Many people in energy business are not focused on these changes in the geographic and sectoral influence of regions within our political economy, because today when energy is the topic, most attention is paid to the national and global impacts of newly recoverable and abundant supplies of U.S. unconventional natural gas and oil.

But this new supply of domestic US energy is actually contributing to the shift in economic and political influence away from traditional energy producing regions and their political representatives—and not just because commodity producers will no longer enjoy the power that comes from perceived energy scarcity in the U.S..

That’s because the energy patch itself has now expanded, to include production of shale gas in Pennsylvania, Ohio, Illinois, West Virginia and perhaps New York, and will include new oil production in California. The Southwest, Gulf south, Rocky Mountain and Appalachian fossil fuel producing states, which, with Alaska, have dominated US energy policy for so long, will see their influence diluted as California and the previously declining eastern and midwestern industrial states become important energy producers.

The abundance of American shale gas means that natural gas will displace coal and even some nuclear power in the US electricity industry, which will make solar and wind more economically competitive in electricity markets. The variable nature of solar, wind, and energy created through demand-side management will no longer be treated as unreliable when they are sold into natural gas systems that can easily be made to produce more or less electricity as inputs from solar, wind and demand management supplies vary.

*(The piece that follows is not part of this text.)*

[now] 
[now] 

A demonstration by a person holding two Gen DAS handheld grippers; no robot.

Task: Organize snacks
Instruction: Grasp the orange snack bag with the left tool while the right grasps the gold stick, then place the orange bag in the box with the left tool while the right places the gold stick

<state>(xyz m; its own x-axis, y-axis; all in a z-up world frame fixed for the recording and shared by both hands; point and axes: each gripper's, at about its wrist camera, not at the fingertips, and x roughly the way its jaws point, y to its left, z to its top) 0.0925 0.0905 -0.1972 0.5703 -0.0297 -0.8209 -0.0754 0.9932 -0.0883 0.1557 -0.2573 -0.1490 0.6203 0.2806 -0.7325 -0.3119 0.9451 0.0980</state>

Natural gas is the only baseload fuel useful in small-scale generating systems to support distributed solar. The combination of natural gas displacing coal to make electricity, and the trend away from remote power generation toward urban distributed generation, will stimulate greater penetration of solar and wind into the new and more efficient urban electricity infrastructure.

Information Technology, Energy, and the Future

Such rapid innovation in urban electricity systems has surprised even some green thinkers. Those tech investors and environmental leaders who just a few years ago thought that big sun and big wind would replace big oil and coal, that the Mojave Desert and our central prairie states would become our Saudi Arabia of sun and wind, did not understand how the rapid emergence of new technologies would move our economy toward local solar and regional wind in more diverse urban generation, distribution and management of electricity.

Similarly, some investors and environmental groups thought the problems of auto pollution would be solved by turning cars into electrical appliances, plugged into utilities that could sometimes use the cars’ batteries, instead of investing in the utilities’ own storage. Again, rapid technology development in new distributed electricity systems, in integrated urban transportation management, and in automotive design, make the old new ideas less attractive.

We should see information technology as the circle that links energy production, energy use, and the management of energy efficiencies, increasing productivity and saving money and time while reducing pollution. Whether it is combining the most environmentally clean fossil fuel with wind, solar and demand-management energy to make electricity, the integration of automobiles and electricity with urban transportation management, or the implementation of more efficient and resilient urban distributed generation, it is the information technology industry that will manage and connect all the components to create the most productive, secure and environmentally responsible urban energy infrastructure.